2. Friendly Pictionary
Zoom virtual backgrounds are a terrific feature. Really. You're probably familiar with the classic cooperative board game Pictionary, but there are dozens of ways to use the same concept in a non-competitive, stress-free environment, using nothing but multimedia editing or drawing software and Zoom virtual backgrounds.
Intense competitions rarely make the best icebreakers, though. A better idea is to make a friendly personal trivia activity with icebreaker questions. You provide a question to the whole group, like "What's your favorite book?" and each member of the meeting puts together a graphic representation of their answer, using a digital drawing tool or multimedia editor like Kapwing to quickly put together a graphic representation of their answer. They then make it their Zoom background, and everyone tries to guess what their answer is.
3. Lightning-round show & tell
The classic format of show & tell can be fun, allowing everyone to share just a little bit about what makes them them with a new group. But there are tons of variations on the generic show & tell format.
One is lightning-round show & tell, which is basically exactly what it sounds like. It takes advantage of everyone joining the meeting from the places they live. Come up with a list of show & tell items before you start your meeting – things like "your favorite spatula," "your craziest pair of socks," or "the oldest item in your bedroom." Give everyone a short amount of time, 30 seconds or so, to find the show & tell item you prompted and bring it back to the meeting. Once everyone is back on screen, go around, let everyone present, explain, or tell a story about their item briefly, and move on to the next round!
4. Virtual games
Breaking the ice over a Zoom call means a lot more than just sharing trivia and hobbies. Getting to know things about your coworkers and classmates is important, but becoming comfortable as a member of the group takes a whole lot more icebreaking. You're probably familiar with the IRL icebreaker games that are supposed to build comfort and camaraderie: the ball game, zip-zap-zop, etc.
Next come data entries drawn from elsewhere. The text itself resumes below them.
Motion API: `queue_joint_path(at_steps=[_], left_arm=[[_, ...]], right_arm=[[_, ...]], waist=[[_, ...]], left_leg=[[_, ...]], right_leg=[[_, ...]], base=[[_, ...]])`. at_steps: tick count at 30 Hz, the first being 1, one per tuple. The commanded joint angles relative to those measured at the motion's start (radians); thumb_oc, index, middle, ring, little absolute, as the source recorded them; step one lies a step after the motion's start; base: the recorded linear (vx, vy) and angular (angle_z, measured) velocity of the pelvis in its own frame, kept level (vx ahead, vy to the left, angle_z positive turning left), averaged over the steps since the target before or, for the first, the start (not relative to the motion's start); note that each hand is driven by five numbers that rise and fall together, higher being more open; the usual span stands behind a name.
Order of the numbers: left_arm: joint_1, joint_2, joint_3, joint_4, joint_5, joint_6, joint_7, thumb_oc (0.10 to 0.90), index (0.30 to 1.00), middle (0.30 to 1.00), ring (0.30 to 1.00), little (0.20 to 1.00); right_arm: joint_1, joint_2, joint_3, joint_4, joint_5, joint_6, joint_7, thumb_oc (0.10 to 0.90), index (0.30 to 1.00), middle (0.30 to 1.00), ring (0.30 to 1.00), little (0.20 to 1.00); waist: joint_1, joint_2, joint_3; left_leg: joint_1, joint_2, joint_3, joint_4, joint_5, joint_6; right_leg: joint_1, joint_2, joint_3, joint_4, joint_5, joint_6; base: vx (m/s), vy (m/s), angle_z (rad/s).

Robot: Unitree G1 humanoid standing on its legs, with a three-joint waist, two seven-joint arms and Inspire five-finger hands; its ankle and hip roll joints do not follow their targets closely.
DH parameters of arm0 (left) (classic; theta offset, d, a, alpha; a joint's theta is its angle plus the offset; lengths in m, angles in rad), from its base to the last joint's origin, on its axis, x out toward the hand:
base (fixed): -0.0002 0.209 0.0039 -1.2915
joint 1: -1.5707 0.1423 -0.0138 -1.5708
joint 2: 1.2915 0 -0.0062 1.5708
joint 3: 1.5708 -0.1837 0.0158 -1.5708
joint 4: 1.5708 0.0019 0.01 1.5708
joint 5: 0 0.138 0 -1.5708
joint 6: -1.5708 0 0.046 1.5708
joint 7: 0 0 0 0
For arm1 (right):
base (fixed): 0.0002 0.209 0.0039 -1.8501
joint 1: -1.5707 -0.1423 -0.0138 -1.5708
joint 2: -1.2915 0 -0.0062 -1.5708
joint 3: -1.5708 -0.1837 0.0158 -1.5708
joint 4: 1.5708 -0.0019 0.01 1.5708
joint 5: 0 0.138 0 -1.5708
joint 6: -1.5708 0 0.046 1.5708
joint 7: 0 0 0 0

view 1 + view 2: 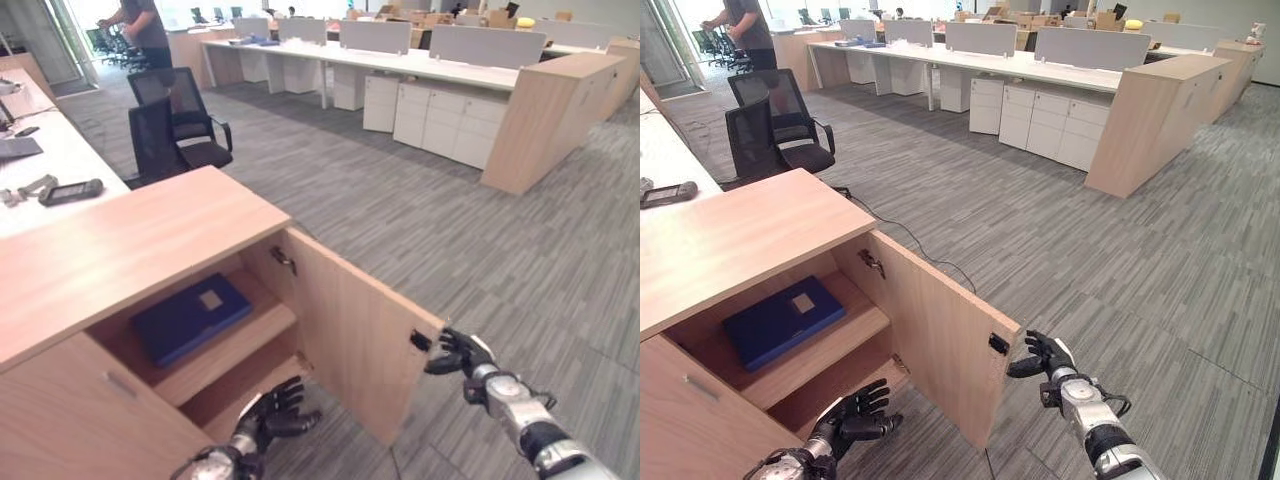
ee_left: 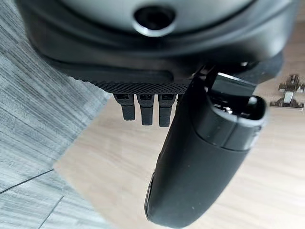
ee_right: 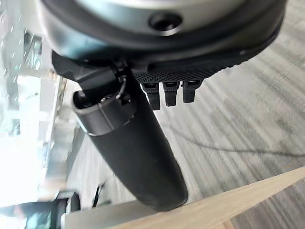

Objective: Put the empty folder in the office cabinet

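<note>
Folder [image 1: 190, 318] lies flat on the upper shelf inside the office cabinet [image 1: 120, 250], blue, long axis running back into it, a pale label on its cover that I cannot read. My left hand [image 1: 270, 412] hangs empty below the shelf, fingers loosely spread, nearer the folder. My right hand [image 1: 455, 352] sits at the free edge of the open door [image 1: 350, 335], fingers half-curled; whether it grips the edge I can't tell.

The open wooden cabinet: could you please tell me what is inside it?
Inside the open wooden cabinet, a flat dark-blue folder lies on the upper shelf. The compartment beneath that shelf is mostly shadowed and hidden, so its contents cannot be seen.
</note>
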Motion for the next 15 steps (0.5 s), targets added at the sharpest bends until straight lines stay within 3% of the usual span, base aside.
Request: queue_joint_path(at_steps=[1,5,11,15], left_arm=[[-0.106,-0.001,0.04,-0.024,0.017,-0.075,0.008,0.8,0.9,0.9,0.9,0.9],[-0.093,-0.005,0.071,-0.02,0.032,-0.078,0.007,0.8,0.9,0.9,0.9,0.9],[-0.081,-0.016,0.105,-0.004,0.018,-0.081,0.012,0.8,0.9,0.9,0.9,0.9],[-0.074,-0.037,0.16,0.013,-0.034,-0.085,0.04,0.8,0.9,0.9,0.9,0.9]], right_arm=[[-0.091,0.053,0.003,-0.128,0.007,-0.102,0.05,0.8,0.9,0.9,0.9,0.9],[0.015,0.037,0.016,-0.289,-0.032,-0.103,0.091,0.8,0.9,0.9,0.9,0.9],[0.101,0.046,0.028,-0.378,-0.04,-0.108,0.122,0.8,0.9,0.9,0.9,0.9],[0.14,0.054,0.062,-0.445,-0.052,-0.114,0.142,0.8,0.9,0.9,0.9,0.9]], waist=[[0.036,-0.028,-0.013],[0.037,-0.026,-0.01],[0.044,-0.022,0.0],[0.073,-0.02,0.027]], left_leg=[[0.022,0.017,-0.019,0.005,-0.06,-0.06],[0.014,0.019,-0.03,0.009,-0.055,-0.066],[-0.005,0.021,-0.054,0.018,-0.044,-0.077],[-0.053,0.019,-0.1,0.036,-0.028,-0.1]], right_leg=[[0.006,-0.029,-0.031,0.026,-0.103,0.05],[0.006,-0.029,-0.046,0.029,-0.108,0.049],[0.005,-0.029,-0.069,0.033,-0.115,0.045],[0.004,-0.03,-0.106,0.029,-0.127,0.039]], base=[[-0.04,-0.022,0.08],[-0.01,-0.033,0.16],[-0.01,-0.031,0.16],[-0.06,-0.026,0.26]])
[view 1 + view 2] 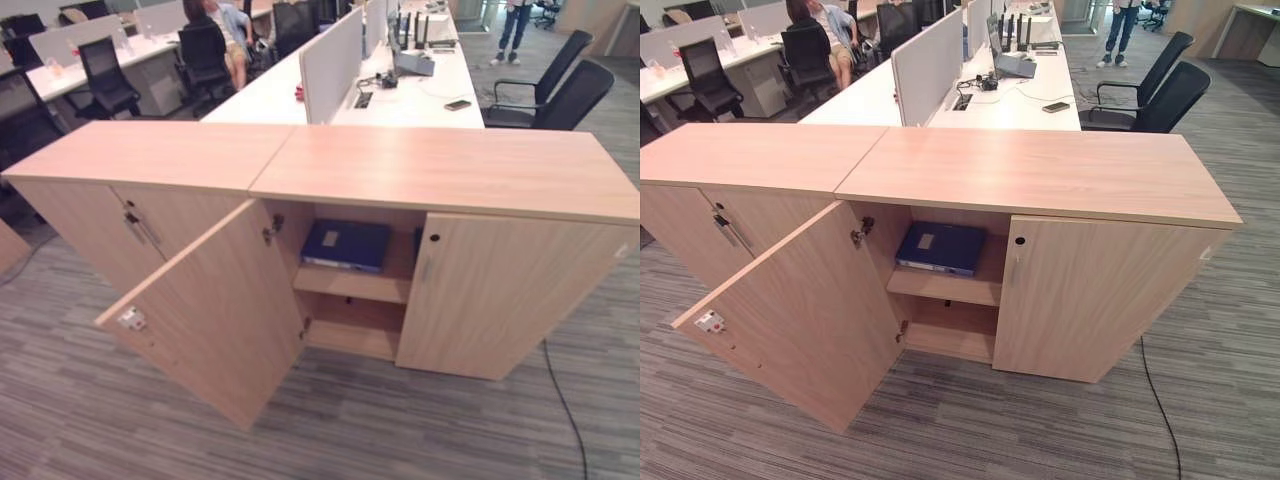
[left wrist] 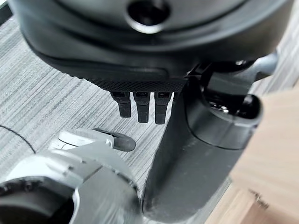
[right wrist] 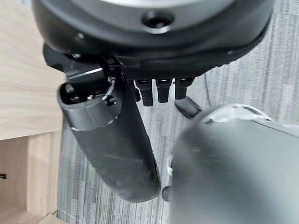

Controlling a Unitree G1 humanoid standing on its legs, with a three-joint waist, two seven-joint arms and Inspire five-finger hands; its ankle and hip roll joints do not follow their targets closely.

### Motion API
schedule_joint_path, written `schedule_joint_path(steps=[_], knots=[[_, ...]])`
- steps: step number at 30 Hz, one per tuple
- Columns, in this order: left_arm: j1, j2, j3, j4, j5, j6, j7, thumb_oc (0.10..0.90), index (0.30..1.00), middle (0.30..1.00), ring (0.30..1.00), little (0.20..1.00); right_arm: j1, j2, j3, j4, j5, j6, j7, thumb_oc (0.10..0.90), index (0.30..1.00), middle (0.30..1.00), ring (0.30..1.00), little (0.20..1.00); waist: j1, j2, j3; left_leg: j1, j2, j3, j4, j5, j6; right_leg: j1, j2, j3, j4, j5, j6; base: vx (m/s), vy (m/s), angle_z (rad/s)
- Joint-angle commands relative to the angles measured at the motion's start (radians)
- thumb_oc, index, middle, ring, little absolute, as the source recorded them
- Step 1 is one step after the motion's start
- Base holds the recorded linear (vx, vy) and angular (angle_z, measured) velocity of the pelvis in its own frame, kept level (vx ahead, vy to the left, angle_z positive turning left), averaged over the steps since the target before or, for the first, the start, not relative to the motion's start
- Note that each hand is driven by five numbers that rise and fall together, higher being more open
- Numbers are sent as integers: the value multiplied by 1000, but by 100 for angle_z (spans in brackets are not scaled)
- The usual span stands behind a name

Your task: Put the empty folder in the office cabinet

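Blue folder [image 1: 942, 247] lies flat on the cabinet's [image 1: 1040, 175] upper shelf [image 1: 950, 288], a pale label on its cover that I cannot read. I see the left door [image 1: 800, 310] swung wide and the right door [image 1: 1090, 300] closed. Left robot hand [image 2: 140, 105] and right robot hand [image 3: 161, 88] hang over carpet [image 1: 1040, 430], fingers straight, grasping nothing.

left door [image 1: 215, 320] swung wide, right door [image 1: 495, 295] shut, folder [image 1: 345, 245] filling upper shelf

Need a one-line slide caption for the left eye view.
Blue folder lying flat on the upper shelf of the office cabinet, left door swung open, right door closed.
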Motion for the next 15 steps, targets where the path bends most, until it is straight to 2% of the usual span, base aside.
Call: schedule_joint_path(steps=[1, 3, 4, 6, 15], knots=[[-72, 97, 44, -114, -79, -64, 41, 800, 900, 900, 900, 900, -57, -5, -35, 41, 49, -21, -5, 800, 900, 900, 900, 900, 39, -14, 9, 29, 9, 24, 3, -71, -29, -82, -9, -2, 10, -29, 3, -31, 193, 17], [-70, 113, 51, -164, -77, -70, 53, 800, 900, 900, 900, 900, -54, -3, -39, 35, 52, -21, -4, 800, 900, 900, 900, 900, 41, -15, 8, 29, -2, 21, 3, -75, -23, -82, -18, -3, 11, -20, 11, -12, 115, 18], [-70, 141, 55, -258, -62, -77, 63, 800, 900, 900, 900, 900, -50, -3, -44, 25, 55, -20, -2, 800, 900, 900, 900, 900, 46, -16, 6, 29, -20, 14, 3, -81, -14, -79, -31, -4, 10, -9, 21, -10, 88, 10], [-70, 172, 67, -331, -44, -77, 72, 800, 900, 900, 900, 900, -40, -1, -47, 19, 50, -17, 4, 800, 900, 900, 900, 900, 49, -21, 1, 32, -34, 11, 4, -87, -6, -76, -43, -2, 9, 2, 31, 11, 108, 16], [-150, 297, 152, -471, 20, -100, 142, 800, 900, 900, 900, 900, -17, 21, -36, -14, 38, -15, 19, 800, 900, 900, 900, 900, 39, -49, -19, 46, -68, 15, 3, -108, 14, -71, -67, 18, 1, 39, 64, 17, 37, 5]])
But over Zoom, the most common icebreaker games are a lot harder to play. Luckily, there are tons of online games you can play as a group with no more than a Zoom call. Keep Talking and Nobody Explodes, for example, is a great way to get your group to work together as a team in an intense but fun environment. Jackbox Games also has a ton of fun, creative games that are perfect for bringing a new group closer in no time – it's the perfect investment if you're a team manager or teacher.
5. Breakout room "things in common"
Zoom backgrounds may be Zoom's most fun feature to use, but they're not the only useful, high-level tool that separates Zoom from the rest of the video conferencing pack. Zoom's breakout rooms are a necessity for many industries, but they can even provide fun ways to start breaking the ice with a new team or class.
Before you set up your rooms, make sure you've enabled Breakout Rooms in your Zoom settings – this can only be done in the desktop browser, not the app or mobile browser. Start by creating random groups of 2-3 people using this random group generator. Put each of the groups in its own breakout room during your Zoom meeting, where they come up with 3-5 things they have in common – the more specific the better. Each group of 2 or 3 decides on the most specific thing they have in common before returning to the plenary group, where each group shares the thing they found in common, adding context, stories, and personal details.